O corredor desemboca em um gigantesco espaço aberto. Árvores de troncos robustos e copas cheias rodeiam o lugar como uma cerca viva. O ponto de encontro de vários caminhos de pedra é uma fonte extensa e rasa, com águas cristalinas protegidas por um anjo de mármore branco, que nos observa do alto de um pedestal no centro da fonte. A expressão do anjo é suave, mas atenta, como se ele estivesse prestes a empunhalar com sua lâmina a primeira pessoa que ousasse desafiar sua autoridade. Com certeza não serei eu essa pessoa. 

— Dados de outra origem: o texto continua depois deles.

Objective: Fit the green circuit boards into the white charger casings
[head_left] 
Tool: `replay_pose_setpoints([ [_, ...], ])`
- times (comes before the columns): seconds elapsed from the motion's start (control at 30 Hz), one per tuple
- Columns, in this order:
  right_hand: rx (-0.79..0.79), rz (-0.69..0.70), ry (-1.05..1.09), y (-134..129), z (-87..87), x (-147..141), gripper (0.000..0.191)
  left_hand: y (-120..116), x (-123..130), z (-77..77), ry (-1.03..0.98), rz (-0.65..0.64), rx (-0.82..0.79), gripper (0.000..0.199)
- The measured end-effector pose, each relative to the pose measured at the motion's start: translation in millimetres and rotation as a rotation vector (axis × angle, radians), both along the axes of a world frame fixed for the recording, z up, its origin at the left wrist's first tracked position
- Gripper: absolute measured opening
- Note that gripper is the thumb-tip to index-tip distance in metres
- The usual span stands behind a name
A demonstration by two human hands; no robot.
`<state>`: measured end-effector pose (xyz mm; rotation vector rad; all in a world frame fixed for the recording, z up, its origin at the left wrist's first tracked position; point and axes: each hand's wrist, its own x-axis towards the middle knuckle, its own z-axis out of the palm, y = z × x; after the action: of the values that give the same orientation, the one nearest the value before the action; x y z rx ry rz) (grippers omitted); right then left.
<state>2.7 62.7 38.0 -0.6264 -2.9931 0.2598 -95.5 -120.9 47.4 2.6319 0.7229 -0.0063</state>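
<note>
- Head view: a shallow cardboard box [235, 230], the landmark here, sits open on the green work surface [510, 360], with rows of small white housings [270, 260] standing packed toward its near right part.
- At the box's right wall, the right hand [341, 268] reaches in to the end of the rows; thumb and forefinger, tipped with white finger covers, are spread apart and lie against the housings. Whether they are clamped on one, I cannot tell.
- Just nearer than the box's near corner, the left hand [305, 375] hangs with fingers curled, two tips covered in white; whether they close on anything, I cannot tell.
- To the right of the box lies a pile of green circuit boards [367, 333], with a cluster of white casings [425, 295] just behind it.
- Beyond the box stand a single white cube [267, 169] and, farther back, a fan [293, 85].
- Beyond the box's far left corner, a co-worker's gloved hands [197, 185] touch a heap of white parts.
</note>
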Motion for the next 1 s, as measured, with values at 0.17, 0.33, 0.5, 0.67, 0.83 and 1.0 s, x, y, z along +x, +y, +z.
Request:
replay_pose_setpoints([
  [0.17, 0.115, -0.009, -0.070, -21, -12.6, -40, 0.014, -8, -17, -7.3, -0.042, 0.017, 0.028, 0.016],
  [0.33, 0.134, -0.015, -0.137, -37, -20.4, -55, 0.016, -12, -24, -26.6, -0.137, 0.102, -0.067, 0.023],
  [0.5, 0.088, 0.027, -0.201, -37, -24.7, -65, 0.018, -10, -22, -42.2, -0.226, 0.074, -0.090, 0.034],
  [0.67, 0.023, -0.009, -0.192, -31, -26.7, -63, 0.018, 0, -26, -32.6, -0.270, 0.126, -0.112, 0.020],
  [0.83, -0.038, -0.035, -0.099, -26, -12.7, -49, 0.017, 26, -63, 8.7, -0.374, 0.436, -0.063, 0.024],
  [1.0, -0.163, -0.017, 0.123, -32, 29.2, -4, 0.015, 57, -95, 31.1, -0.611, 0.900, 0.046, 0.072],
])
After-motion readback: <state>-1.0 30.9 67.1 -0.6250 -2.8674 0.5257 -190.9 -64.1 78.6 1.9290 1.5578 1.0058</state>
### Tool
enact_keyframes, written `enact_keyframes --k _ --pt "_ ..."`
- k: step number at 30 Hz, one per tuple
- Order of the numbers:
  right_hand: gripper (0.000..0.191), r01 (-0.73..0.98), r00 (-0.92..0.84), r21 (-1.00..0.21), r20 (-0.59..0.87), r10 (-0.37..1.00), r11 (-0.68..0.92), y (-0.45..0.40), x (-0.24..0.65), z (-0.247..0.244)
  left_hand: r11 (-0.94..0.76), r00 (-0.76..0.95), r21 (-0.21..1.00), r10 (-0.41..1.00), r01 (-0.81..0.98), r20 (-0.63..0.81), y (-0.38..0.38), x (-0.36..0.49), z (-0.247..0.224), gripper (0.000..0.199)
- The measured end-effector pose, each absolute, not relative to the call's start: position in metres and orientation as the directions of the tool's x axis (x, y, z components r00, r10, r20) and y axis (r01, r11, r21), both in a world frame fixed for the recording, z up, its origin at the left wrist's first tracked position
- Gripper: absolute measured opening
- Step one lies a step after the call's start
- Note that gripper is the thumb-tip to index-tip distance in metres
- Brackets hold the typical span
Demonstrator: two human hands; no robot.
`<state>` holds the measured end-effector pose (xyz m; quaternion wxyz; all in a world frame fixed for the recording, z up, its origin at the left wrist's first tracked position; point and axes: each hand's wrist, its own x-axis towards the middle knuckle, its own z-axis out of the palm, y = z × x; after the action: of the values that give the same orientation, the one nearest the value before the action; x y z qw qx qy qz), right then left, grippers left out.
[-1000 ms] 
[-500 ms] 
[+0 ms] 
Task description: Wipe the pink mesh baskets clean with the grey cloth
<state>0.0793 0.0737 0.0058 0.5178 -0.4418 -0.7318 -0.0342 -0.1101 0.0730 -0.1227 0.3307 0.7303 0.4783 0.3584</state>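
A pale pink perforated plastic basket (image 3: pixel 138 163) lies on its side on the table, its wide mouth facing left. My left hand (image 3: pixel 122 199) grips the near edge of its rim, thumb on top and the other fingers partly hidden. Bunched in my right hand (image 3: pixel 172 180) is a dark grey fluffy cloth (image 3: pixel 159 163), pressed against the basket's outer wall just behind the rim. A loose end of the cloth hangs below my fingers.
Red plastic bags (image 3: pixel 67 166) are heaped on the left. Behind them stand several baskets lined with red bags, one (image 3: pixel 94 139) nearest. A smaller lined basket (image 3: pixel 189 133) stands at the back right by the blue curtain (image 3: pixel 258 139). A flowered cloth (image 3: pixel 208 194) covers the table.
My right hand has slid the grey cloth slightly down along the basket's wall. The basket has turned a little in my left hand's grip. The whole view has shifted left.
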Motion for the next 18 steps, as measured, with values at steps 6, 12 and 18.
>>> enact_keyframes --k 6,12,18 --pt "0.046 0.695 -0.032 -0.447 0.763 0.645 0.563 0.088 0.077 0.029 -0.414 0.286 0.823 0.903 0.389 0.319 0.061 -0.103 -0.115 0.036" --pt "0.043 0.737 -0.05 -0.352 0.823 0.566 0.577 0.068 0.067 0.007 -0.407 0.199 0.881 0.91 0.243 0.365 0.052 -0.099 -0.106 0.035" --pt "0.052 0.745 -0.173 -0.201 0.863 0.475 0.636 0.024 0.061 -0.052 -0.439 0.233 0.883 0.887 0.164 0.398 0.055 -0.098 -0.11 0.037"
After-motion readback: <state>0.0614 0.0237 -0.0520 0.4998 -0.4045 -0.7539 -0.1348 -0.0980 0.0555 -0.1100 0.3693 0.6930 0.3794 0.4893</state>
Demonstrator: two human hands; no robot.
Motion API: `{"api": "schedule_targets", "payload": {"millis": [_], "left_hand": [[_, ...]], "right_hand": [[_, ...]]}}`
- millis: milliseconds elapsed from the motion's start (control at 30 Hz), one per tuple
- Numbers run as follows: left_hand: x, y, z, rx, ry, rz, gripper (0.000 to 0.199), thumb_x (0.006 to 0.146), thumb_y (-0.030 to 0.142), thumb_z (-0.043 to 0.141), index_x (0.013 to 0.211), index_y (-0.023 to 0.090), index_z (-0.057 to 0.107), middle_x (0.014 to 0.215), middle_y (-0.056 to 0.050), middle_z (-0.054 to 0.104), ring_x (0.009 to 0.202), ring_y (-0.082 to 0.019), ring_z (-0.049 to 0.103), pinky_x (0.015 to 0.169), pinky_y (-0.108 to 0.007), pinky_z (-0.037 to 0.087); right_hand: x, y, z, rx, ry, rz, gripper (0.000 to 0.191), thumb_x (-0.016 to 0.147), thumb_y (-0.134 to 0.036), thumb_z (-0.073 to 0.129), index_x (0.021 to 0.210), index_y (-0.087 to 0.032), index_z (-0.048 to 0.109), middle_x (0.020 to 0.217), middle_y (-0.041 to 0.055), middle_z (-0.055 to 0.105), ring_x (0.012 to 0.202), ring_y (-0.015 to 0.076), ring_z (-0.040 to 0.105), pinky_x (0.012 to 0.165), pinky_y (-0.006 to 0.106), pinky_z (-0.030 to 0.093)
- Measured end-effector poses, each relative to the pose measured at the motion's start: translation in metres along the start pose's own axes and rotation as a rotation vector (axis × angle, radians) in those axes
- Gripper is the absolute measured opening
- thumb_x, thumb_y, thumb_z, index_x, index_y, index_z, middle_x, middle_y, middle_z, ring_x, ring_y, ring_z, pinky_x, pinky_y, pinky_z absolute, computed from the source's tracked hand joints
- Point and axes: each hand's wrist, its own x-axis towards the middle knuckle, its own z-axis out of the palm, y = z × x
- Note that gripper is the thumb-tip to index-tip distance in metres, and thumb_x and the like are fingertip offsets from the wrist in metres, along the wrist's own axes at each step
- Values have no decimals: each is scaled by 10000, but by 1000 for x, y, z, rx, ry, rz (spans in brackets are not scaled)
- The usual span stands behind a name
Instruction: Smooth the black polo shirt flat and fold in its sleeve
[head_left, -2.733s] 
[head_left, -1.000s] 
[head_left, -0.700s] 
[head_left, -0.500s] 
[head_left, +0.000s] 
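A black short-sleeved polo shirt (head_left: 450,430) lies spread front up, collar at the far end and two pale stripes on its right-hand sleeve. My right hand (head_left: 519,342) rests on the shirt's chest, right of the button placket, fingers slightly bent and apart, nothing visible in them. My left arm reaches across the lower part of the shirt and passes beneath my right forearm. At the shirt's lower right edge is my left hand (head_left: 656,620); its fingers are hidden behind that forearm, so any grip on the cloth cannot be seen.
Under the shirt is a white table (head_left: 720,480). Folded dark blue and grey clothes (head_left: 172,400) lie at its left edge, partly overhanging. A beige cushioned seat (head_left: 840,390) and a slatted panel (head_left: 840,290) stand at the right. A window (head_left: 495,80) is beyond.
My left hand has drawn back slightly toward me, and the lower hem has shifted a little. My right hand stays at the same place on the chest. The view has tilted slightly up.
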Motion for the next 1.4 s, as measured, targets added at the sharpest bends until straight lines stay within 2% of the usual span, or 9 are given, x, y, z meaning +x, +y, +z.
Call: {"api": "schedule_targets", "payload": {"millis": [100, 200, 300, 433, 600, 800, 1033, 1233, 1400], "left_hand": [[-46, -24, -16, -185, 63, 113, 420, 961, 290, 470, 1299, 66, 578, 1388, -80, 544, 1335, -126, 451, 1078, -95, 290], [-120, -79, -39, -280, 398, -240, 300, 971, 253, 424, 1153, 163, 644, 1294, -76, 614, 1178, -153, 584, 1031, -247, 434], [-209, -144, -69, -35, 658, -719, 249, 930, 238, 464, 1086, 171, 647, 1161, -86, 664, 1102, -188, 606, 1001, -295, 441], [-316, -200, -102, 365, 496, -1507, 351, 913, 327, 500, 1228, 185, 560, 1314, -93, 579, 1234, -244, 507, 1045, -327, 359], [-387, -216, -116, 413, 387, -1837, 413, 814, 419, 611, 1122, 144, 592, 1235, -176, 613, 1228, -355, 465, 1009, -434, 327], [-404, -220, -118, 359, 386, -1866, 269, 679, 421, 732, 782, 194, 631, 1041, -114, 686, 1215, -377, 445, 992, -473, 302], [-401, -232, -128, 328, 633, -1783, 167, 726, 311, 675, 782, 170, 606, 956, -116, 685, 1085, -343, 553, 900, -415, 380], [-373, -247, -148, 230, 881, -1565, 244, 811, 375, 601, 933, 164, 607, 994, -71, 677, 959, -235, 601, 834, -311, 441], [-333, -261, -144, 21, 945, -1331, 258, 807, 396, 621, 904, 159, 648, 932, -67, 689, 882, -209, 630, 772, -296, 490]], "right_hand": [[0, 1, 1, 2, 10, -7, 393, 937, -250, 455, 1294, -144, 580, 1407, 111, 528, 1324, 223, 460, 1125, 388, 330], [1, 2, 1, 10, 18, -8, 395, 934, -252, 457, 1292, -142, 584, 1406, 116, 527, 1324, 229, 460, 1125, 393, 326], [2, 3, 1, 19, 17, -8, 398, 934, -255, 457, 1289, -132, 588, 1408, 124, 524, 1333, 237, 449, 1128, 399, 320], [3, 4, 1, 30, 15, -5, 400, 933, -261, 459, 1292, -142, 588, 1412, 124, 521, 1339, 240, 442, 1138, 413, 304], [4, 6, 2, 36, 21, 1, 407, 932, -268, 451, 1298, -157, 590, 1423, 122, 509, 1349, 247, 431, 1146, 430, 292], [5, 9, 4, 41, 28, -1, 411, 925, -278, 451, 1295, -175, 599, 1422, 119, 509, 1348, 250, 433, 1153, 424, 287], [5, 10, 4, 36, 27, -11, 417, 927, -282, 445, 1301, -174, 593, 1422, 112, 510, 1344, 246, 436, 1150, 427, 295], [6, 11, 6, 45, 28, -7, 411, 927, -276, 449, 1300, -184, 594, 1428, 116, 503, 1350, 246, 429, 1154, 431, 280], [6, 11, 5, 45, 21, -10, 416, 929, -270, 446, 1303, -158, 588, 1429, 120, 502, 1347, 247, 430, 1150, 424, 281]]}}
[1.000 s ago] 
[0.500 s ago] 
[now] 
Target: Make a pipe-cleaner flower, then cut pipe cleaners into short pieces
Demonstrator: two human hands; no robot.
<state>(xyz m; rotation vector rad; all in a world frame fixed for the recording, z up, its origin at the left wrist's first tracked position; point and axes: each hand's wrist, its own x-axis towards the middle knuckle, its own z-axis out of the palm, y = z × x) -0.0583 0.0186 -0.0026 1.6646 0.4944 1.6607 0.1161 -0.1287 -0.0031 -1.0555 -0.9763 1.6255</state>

Alex está sentado na beirada de pedra da fonte. 
- Desculpe, Caleb -digo quando o alcançamos, segurando o riso. - Poderia, por favor, nos contar mais sobre esse tal sexto sentido? 
Nos aproximamos de Alex e o cumprimentamos. Caleb se volta para mim e Jill. Então ele dirige -se a Jill , que claramente não tem o menor interesse na sua explicação, com a intenção de provocá -la. 
- Quando o indivíduo alcança o Unagi, pode se defender de qualquer perigo em qualquer momento. Alcançar o Unagi permite a uma pessoa entrar em um estado de percepção total, prevendo o futuro imediato através da linguagem corporal, movimento de um objeto e qualquer coisa que é possível assumir a partir de física básica. Se você, Jill, fosse capaz de alcançar o Unagi - ele repete o movimento de dois dedos na sua têmpora, quase uma saudação. - Não teria se assustado tão facilmente lá atrás. 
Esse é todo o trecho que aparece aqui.